Custom at Kidderminster.

The annual election of a bailiff at this town, before noticed,*[1] is still accompanied by the rude mirth of the populace. The Editor is obliged to a lady for the following communication.

To the Editor of the Every-Day Book.

     Dear Sir,
I have just cast my eye upon your definition of the term "costermonger," and it reminds me of an annual custom at Kidderminster, (my native town,) which you may perhaps think an account of, a fit subject for insertion in the Every-Day Book.

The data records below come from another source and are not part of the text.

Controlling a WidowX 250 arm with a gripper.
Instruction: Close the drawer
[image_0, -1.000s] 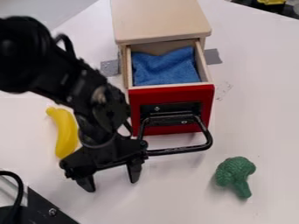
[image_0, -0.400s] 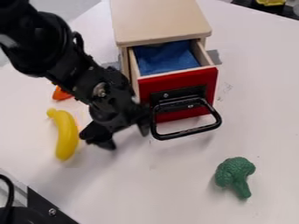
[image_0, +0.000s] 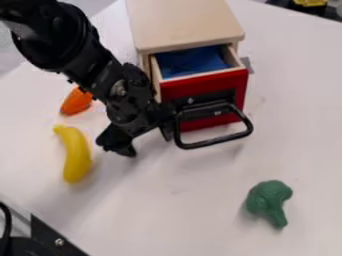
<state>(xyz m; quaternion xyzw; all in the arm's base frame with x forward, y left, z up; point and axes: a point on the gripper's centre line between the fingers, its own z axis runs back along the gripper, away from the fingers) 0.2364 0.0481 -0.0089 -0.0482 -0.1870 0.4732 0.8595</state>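
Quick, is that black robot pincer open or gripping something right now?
Black two-fingered pincer: open, holding nothing, beside the black looped handle on the red-fronted wooden drawer.

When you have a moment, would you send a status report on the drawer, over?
Gripper open, beside the black handle. Red-fronted drawer partly open, blue cloth inside. No blockage seen; banana and broccoli lie clear.

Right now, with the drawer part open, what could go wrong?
The open jaws stand at one side of the handle, so they could snag on it. Pushing there, off-centre, might skew the drawer and jam it. The blue cloth inside could catch on the cabinet if it bunches up.
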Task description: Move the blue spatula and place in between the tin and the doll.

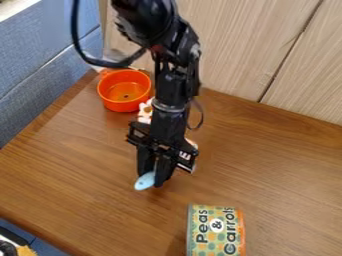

The magistrate and other officers of the town are annually elected, and the first Monday after Michaelmas-day is the day of their inauguration, in celebration of which, they each of them cause to be thrown to the populace, (who assemble to the amount of some thousands,) from the windows of their houses, or sometimes from the town-hall, a large quantity of apples, in the whole often amounting, from twenty to thirty pots, (baskets containing five pecks each.) This practice occasions, of course, a kind of prescriptive holiday in the town, and any one having the temerity to refuse his apprentice or servant leave to attend the "apple-throwing," would most probably have cause to repent such an invasion of right. A rude concourse therefore fills the streets which are the scenes of action; and as a sort of "safety valve," if I may "compare great things with small," recourse is had by the crowd to the flinging about of old shoes, cabbage stalks, and almost every accessible kind of missile; till at length the sashes are raised, and the gifts of Pomona begin to shower down upon the heads of the multitude. Woe be to the unlucky wight who may chance to ride through the town during the introductory part of this custom; no sooner does he appear, than a thousand aims are taken at him and his horse, or carriage, and the poor belated rider "sees, or dreams he sees," (if ignorant of the practice,) the inhabitants of a whole town raised to oppose his single progress, without being able to form the most distant idea of their motive for so doing. At Ludlow there is a custom as ancient and equally foolish, that of pulling a rope, but of this I know nothing except by report.

I am,       H. M.


FLORAL DIRECTORY.

Golden Amaryllis. Amaryllis Aurea.
Dedicated to St. Jerome.



Notes [all notes are Hone's unless otherwise indicated]:

1. In Col. 1337. [return]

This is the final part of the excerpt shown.